Rnumerai - R Interface to the Numerai Machine Learning Tournament API

Rnumerai - R Interface to the Numerai Machine Learning Tournament API

Hi everyone! This post is to introduce Rnumerai, an R Interface for the Numerai Machine Learning Tournament API. After you’ve spent your time pulling every ounce of performance out of your model, this package steps in to help automate the submission process. Let’s walk through some of the functionality in the Readme.

Installation

  • For the latest stable release: install.packages("Rnumerai")
  • For the latest development release: devtools::install_github("Omni-Analytics-Group/Rnumerai")

Automatic submission using this package

1. Load the package.

  • library(Rnumerai)

2. Set working directory where data will be downloaded and submission files would be kept.

Use current working directory

data_dir <- getwd()

Or use temporary directory

data_dir <- tempdir()

Or use a user specific directory

data_dir <- "~/OAG/numerai"

3. Set Public Key and Secret API key variables.

Get your public key and api key by going to numer.ai and then going to Custom API Keys section under your Account Tab. Select appropriate scopes to generate the key or select all scopes to use the full functionality of this package.

  • set_public_id("public_id_here")
  • set_api_key("api_key_here")

Optional: If we choose not to setup the credentials here the terminal will interactively prompt us to type the values when we make an API call.

4. Download data set for the current round and split it into training data and tournament data

  • data <- download_data(data_dir)
  • data_train <- data$data_train
  • data_tournament <- data$data_tournament

5. Generate predictions

A user can put his/her own custom model code to generate the predictions here. For demonstration purposes, we will generate random predictions.

  • submission <- data.frame(id=data_tournament$id,prediction_kazutsugi = sample(seq(.35,.65,by=.1),nrow(data_tournament),replace=TRUE))

6. Submit predictions for tournament and get submission id

The submission object should have two columns (id & prediction_kazutsugi) only.

  • submission_id <- submit_predictions(submission,data_dir,tournament="Kazutsugi")

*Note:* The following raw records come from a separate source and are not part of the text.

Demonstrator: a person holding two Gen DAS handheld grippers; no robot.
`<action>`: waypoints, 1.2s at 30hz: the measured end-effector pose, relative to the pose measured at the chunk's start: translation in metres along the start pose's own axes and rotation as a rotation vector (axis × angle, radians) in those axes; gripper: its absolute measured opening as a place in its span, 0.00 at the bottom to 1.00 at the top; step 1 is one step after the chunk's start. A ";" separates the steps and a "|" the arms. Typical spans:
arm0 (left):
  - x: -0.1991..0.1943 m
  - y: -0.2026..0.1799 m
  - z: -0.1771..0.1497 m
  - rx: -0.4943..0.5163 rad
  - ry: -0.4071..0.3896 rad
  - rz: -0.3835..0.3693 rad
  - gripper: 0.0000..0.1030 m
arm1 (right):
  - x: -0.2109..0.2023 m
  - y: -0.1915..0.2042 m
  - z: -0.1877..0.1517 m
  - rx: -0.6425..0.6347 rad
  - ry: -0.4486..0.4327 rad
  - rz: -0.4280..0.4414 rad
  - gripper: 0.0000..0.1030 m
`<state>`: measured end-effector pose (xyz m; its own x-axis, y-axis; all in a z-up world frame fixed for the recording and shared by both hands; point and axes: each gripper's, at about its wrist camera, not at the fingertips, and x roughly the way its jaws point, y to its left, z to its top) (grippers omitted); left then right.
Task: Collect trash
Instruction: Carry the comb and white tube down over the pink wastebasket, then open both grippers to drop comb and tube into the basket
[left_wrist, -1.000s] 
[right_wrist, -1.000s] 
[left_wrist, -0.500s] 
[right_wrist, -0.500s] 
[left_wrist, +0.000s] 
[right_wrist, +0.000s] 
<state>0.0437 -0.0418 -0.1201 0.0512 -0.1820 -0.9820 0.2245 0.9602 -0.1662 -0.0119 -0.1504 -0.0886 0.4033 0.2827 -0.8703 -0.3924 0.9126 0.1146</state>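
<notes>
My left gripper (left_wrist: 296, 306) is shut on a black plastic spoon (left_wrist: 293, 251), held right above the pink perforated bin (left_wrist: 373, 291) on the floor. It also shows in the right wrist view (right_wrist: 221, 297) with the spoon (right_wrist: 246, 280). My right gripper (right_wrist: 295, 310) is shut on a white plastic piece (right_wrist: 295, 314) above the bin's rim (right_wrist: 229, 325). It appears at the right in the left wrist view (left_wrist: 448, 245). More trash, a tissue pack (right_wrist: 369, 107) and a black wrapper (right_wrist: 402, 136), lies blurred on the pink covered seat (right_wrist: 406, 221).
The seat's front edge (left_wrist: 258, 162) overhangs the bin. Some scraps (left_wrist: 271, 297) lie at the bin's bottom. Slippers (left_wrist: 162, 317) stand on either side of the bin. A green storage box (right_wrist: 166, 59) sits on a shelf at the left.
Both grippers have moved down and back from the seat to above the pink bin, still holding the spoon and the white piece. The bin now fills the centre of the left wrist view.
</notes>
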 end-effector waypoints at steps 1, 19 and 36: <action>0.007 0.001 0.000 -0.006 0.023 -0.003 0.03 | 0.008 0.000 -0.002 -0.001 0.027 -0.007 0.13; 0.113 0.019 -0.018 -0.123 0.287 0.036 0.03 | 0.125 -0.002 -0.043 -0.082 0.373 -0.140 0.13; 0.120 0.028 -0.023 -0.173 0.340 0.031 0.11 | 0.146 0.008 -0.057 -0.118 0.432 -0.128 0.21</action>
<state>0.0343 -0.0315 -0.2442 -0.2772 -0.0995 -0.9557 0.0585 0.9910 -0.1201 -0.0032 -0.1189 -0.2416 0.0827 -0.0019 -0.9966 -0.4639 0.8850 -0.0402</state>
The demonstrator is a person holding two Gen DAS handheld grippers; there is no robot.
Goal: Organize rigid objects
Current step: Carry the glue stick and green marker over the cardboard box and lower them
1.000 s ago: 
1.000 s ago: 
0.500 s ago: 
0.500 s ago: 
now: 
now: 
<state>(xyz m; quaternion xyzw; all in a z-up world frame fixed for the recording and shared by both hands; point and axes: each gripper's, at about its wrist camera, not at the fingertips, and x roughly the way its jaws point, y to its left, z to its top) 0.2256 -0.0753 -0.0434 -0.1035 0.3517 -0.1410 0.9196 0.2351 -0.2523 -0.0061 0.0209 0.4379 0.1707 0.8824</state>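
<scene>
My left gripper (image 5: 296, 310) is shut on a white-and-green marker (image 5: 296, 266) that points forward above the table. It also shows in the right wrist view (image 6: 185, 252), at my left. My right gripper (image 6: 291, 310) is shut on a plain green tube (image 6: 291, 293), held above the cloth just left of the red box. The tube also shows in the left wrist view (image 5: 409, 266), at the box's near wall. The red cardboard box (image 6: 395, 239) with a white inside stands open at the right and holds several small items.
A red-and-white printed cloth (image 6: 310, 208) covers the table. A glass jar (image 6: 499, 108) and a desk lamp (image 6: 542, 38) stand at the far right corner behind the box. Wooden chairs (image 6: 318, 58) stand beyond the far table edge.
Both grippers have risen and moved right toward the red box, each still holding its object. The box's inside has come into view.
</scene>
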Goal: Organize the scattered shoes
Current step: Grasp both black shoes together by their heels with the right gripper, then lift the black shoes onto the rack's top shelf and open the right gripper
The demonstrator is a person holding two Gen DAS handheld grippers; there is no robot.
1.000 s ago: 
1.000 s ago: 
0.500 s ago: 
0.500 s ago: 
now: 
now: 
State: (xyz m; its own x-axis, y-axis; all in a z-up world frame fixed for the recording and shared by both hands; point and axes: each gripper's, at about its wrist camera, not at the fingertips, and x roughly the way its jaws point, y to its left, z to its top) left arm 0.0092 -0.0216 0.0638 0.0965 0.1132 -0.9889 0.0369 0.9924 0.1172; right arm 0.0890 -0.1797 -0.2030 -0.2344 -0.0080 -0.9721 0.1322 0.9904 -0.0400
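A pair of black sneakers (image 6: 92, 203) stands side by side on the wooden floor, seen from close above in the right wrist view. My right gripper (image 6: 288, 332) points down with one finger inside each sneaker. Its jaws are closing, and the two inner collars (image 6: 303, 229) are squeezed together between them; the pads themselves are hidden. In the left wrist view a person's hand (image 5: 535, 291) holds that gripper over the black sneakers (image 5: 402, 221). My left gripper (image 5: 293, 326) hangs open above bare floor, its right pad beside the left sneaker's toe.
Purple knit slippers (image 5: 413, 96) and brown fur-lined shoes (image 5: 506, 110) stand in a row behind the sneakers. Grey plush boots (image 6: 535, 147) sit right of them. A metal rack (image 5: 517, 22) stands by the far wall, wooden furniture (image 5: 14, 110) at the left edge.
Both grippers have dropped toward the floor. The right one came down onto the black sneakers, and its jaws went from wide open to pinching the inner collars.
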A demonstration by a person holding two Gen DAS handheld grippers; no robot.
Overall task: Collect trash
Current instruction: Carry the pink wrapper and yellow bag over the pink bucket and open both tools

7. Check the status of the submission (Wait for a few seconds to get the submission evaluated)

  • Sys.sleep(10) ## 10 Seconds wait period
  • status_submission_by_id(submission_id)

8. Stake submission on submission and get transaction hash for it.

  • stake_tx_hash <- stake_nmr(value = 1)
  • stake_tx_hash

9. Release Stake and get transaction hash for it.

  • release_tx_hash <- release_nmr(value = 1)
  • release_tx_hash

Performance

In our newest release, we’ve added functionality to graphically assess the performance of a single model or collection of models across time. The current performance metrics supported are:

Reputation
Rank
NMR_Staked
Leaderboard_Bonus
Payout_NMR
Average_Daily_Correlation
Round_Correlation
MMC
Correlation_With_MM

These metrics are used within three main functions:

performance_distribution(username, metric, merge = FALSE, round_aggregate = TRUE)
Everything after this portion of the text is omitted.